▶ [WORK ITEM]: Restate word for word the lines between the start of the material and the line with "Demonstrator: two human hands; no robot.", keeping both of those ends and none of the pictures.

+--

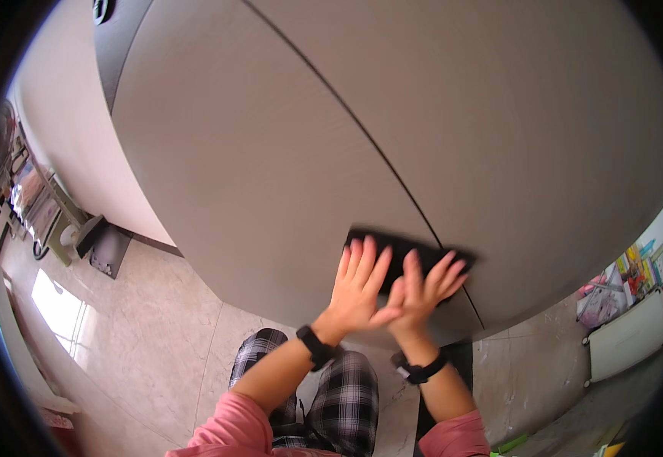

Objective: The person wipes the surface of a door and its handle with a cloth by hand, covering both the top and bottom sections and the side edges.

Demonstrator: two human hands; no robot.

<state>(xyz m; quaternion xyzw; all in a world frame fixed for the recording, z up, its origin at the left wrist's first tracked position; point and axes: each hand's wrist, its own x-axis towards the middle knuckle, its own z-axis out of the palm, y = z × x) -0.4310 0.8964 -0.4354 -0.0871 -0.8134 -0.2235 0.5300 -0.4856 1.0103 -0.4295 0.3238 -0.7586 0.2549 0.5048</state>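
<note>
A black rectangular cloth (395,250) lies against the lower part of a large grey-brown double-door front (240,171), perhaps a refrigerator or cabinet. It spans the dark seam (360,123) between the two doors. My left hand (360,285) is laid flat over the cloth's left side, fingers up. Over its right side is my right hand (425,288), slightly blurred, with fingers spread. Both hands keep the cloth against the surface, their thumbs meeting near its lower edge. Each wrist wears a black band. The cloth behind the palms is hidden.
My knees in plaid trousers (343,394) are close below the doors, above a pale tiled floor (165,320). At left stands a cluttered rack (40,194) beside a dustpan (111,251). To the right are a pale suitcase (628,337) and several books (642,268). A dark strip (457,365) lies under my right arm.
</note>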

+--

▶ [RESULT]:
Objective: The person wipes the surface of a door and its handle with a cloth by hand, covering both the top and bottom sections and the side edges.

Demonstrator: two human hands; no robot.

With this, the exercise has been completed.